Benarkah Gubernur Wakil Pemerintah di Daerah?

Oleh: Asrinaldi A

Pernah Dimuat Koran Padang Ekspres 16 Juni 2008


Komitmen pemerintah pusat menyelenggarakan otonomi daerah kembali dipertanyakan oleh Asosiasi Pemerintah Provinsi Seluruh Indonesia (APPSI). Masalahnya hingga saat ini pemerintah belum juga menerbitkan peraturan pemerintah terkait dengan kewenangan gubernur sebagai wakil pemerintah di daerah. Akibatnya gubernur pun tidak mengetahui apa yang menjadi tugas dan kewenangannya di daerah. Inilah yang dikeluhkan Ketua APPSI, Gubernur Sumatera Barat Gamawan Fauzi, akhir Maret lalu ketika diselenggarakannya lokakarya nasional APPSI di Jakarta.



Dalam Pasal 38 ayat (1) UU No. 32 tahun 2004 dijelaskan kedudukan gubernur sebagai wakil pemerintah di daerah memiliki fungsi pembinaan, pengawasan dan koordinasi urusan pemerintahan di daerah serta tugas pembantuan. Namun penjabaran lebih lanjut apa yang mesti dibina, diawasi dan dikoordinasikan atau bagaimana mekanismenya belum diatur secara jelas oleh pemerintah pusat.
Bahkan pemerintah pusat belum memandang serius implikasi belum diterbitkannya peraturan pemerintah yang mengatur kewenangan ini. Padahal pemerintah pusat memiliki peran yang strategis melakukan pembinaan dan pengawasan terhadap daerah sehingga tujuan otonomi dapat diwujudkan. Hal ini hanya dapat dilakukan apabila pemerintah pusat dapat memaksimalkan peran gubernur sebagai wakilnya di daerah.



Arti Penting



Terbitnya UU No. 32 tahun 2004 merupakan upaya perbaikan yang dilakukan pemerintah pusat terhadap UU No.22 tahun 1999. Beberapa kelemahan dalam UU No. 22 tahun 1999 memiliki implikasi negatif terhadap pelaksanaan otonomi daerah di Indonesia. Salah satunya adalah “tidak dihormatinya” kedudukan gubernur sebagai wakil pemerintah di daerah. Kecenderungan “tidak dihormatinya” kedudukan gubernur sebagai wakil pemerintah ini disebabkan oleh dua hal.
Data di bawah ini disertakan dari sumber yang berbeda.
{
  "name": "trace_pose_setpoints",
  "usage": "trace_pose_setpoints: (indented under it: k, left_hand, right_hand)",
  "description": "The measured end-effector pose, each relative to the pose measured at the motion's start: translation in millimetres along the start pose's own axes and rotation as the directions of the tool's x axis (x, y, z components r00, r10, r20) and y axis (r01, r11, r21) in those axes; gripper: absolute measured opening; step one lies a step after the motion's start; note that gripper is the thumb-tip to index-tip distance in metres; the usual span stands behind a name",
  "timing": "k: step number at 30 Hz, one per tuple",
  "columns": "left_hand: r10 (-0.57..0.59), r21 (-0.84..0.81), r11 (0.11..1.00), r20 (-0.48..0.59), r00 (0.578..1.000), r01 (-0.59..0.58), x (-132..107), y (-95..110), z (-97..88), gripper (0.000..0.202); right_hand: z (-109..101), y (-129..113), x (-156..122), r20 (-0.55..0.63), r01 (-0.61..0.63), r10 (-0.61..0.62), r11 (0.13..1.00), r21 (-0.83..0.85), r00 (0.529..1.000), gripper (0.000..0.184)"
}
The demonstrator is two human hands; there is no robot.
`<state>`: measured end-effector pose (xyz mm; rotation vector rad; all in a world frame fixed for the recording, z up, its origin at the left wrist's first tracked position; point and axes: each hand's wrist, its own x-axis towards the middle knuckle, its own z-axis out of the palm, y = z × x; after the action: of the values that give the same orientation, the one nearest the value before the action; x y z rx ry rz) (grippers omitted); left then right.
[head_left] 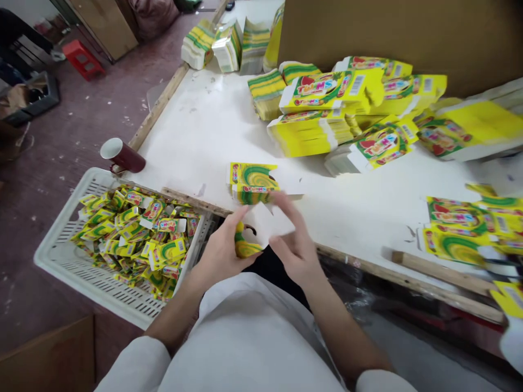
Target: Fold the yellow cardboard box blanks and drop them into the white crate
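Note:
My left hand (223,247) and my right hand (296,247) both grip one small yellow-and-green printed carton (261,228) just off the near edge of the white table (204,125); its white inner flaps face up between my fingers. The left fingers curl around its yellow end, while the right fingers pinch the white flap. Just beyond my hands, a short stack of flat yellow-green cartons (253,182) lies on the table.
A white plastic crate (57,245) at lower left holds several folded small cartons. A dark red mug (122,155) lies at the table's left edge. Piles of flat yellow cartons (322,109) cover the far and right table. A brown board (388,32) stands behind them.

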<state>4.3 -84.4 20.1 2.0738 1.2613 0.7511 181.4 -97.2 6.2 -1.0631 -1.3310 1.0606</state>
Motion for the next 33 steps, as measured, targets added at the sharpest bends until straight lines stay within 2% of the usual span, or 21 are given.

Pertama, karena UU No.22 tahun 1999 menegaskan titik berat pelaksanaan otonomi daerah ada di kabupaten dan kota. Kedua, karena UU tersebut juga menegaskan tidak adanya hubungan hierarki antara pemerintah provinsi dengan kabupaten dan kota. Sayangnya tafsiran UU ini pun dilakukan secara tekstual sehingga para penguasa di kabupaten dan kota menafikan kedudukan gubernur ini. Akibatnya jalannya pemerintah daerah tidak sesuai dengan apa yang diharapkan banyak pihak.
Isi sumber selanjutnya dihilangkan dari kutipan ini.